» Task to carry out
Without including any pictures, copy every line below exactly.

········

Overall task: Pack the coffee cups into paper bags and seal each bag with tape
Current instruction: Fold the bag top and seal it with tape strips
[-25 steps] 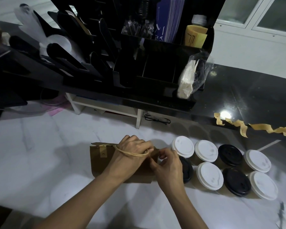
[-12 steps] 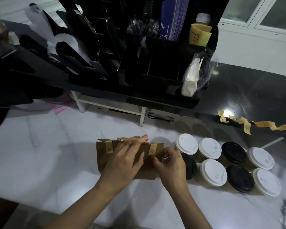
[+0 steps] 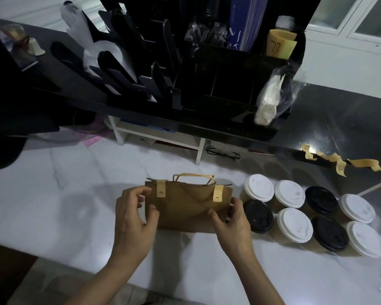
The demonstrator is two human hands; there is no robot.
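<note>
A brown paper bag (image 3: 185, 205) stands on the white marble counter (image 3: 53, 205), its top folded shut under two tape strips and its handles up. My left hand (image 3: 134, 219) grips the bag's left end, thumb on the front face. My right hand (image 3: 231, 221) grips the right end the same way. To the right of the bag stand several coffee cups in two rows, some with white lids (image 3: 294, 225), some with black lids (image 3: 259, 215). A row of tan tape strips (image 3: 341, 162) hangs from the black counter's edge at the far right.
A black organiser (image 3: 218, 84) with lids, sleeves, straws and packets fills the raised black counter behind. A pair of glasses (image 3: 222, 150) lies under its edge. A white shelf frame (image 3: 158, 139) stands behind the bag.
My left hand has come off the bag's top and handles and moved to its left end. My right hand has shifted from the top right corner to the right end.
</note>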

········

» Response
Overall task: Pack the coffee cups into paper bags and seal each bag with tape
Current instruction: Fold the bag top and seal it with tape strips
[-25 steps] 
[-12 steps] 
[+0 steps] 
The demonstrator is two human hands; there is no robot.
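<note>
A brown paper bag (image 3: 185, 205) stands on the white marble counter (image 3: 53, 205), its top folded shut under two tape strips and its handles up. My left hand (image 3: 134, 219) grips the bag's left end, thumb on the front face. My right hand (image 3: 231, 221) grips the right end the same way. To the right of the bag stand several coffee cups in two rows, some with white lids (image 3: 294, 225), some with black lids (image 3: 259, 215). A row of tan tape strips (image 3: 341, 162) hangs from the black counter's edge at the far right.
A black organiser (image 3: 218, 84) with lids, sleeves, straws and packets fills the raised black counter behind. A pair of glasses (image 3: 222, 150) lies under its edge. A white shelf frame (image 3: 158, 139) stands behind the bag.
My left hand has come off the bag's top and handles and moved to its left end. My right hand has shifted from the top right corner to the right end.
</note>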

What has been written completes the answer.